Nel frattempo, accusano i sindacati, sia il Governo che il candidato acquirente rilasciano ai mezzi di informazioni messaggi successivi e fra loro contraddittori, senza però mai confrontarsi con i rappresentanti dei lavoratori direttamente interessati alle vicende della ex Ilva.
D’altra parte, tutto ciò che è accaduto, o non è accaduto, a partire dall’estate scorsa, e cioè da quando fu lanciato il primo piano di decarbonizzazione, mostra che i sindacati avevano ragione quando hanno detto e sostenuto che, per rimettere davvero in piedi la ex Ilva, è necessario che lo stato intervenga direttamente nella conduzione del gruppo siderurgico. Col che i sindacati stessi non vogliono proporre una statizzazione permanente del gruppo stesso, ma richiamano il Governo a un suo “protagonismo attivo”, una sua necessaria assunzione di responsabilità.
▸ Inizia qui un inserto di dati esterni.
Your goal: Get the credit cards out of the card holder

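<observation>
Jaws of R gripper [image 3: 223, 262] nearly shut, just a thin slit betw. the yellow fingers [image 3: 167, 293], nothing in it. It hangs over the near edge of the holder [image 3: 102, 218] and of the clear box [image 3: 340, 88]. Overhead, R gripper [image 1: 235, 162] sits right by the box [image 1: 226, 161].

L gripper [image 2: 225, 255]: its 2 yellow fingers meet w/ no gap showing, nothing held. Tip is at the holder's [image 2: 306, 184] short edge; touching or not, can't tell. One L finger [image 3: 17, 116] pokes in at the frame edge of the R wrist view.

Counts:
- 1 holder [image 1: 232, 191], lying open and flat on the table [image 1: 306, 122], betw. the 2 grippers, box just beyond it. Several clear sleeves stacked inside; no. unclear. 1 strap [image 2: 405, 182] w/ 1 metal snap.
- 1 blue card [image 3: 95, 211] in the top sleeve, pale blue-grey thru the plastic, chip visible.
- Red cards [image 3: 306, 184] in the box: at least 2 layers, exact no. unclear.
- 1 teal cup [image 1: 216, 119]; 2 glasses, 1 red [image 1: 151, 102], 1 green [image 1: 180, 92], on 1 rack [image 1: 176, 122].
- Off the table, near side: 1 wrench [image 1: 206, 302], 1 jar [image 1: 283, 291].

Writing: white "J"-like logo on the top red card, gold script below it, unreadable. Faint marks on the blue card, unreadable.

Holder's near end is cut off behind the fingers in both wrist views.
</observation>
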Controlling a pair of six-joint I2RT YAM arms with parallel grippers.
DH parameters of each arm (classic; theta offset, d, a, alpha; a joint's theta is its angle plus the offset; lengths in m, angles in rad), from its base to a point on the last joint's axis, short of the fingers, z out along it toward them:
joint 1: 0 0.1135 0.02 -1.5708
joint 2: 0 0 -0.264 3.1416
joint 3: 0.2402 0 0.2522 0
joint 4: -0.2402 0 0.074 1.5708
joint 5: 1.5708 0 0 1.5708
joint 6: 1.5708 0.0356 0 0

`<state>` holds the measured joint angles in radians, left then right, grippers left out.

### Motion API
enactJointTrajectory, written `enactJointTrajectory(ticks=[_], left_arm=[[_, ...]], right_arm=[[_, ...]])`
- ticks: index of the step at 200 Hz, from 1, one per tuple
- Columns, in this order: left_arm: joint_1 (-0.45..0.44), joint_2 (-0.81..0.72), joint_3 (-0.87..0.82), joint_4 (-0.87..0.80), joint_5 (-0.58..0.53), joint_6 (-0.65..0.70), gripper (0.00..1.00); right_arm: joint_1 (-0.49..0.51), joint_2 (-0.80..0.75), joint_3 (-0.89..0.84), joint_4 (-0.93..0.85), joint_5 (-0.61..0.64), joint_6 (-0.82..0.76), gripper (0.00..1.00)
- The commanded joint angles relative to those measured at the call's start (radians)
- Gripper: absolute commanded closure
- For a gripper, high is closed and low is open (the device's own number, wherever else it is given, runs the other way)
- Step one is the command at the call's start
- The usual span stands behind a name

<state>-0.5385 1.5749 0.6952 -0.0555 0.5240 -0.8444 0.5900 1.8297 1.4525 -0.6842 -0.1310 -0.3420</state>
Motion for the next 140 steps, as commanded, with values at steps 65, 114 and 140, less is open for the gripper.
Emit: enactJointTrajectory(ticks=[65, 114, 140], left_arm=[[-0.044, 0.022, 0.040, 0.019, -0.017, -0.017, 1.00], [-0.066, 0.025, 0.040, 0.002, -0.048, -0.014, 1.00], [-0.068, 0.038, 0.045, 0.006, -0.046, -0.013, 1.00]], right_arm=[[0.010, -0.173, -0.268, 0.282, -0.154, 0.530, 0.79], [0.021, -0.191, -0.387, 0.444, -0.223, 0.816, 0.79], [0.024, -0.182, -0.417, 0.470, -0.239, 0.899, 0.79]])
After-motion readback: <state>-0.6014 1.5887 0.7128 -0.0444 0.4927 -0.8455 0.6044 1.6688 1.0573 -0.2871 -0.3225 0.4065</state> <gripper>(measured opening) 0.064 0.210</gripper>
Concludendo, Fim, Fiom e Uilm insistono per essere convocati dal Governo nella sua massima rappresentanza, e non dal solo Ministero dell’Industria e del Made in Italy, per ricevere informazioni ufficiali su ciò che accade e su ciò che si intende fare per rilanciare davvero l’ex Ilva in termini di una produzione attiva e sostenibile. Se ciò non accadrà entro febbraio, i massimi dirigenti dei sindacati dei metalmeccanici si sono detti pronti ad autoconvocarsi davanti a Palazzo Chigi “assieme ai militanti” delle loro organizzazioni.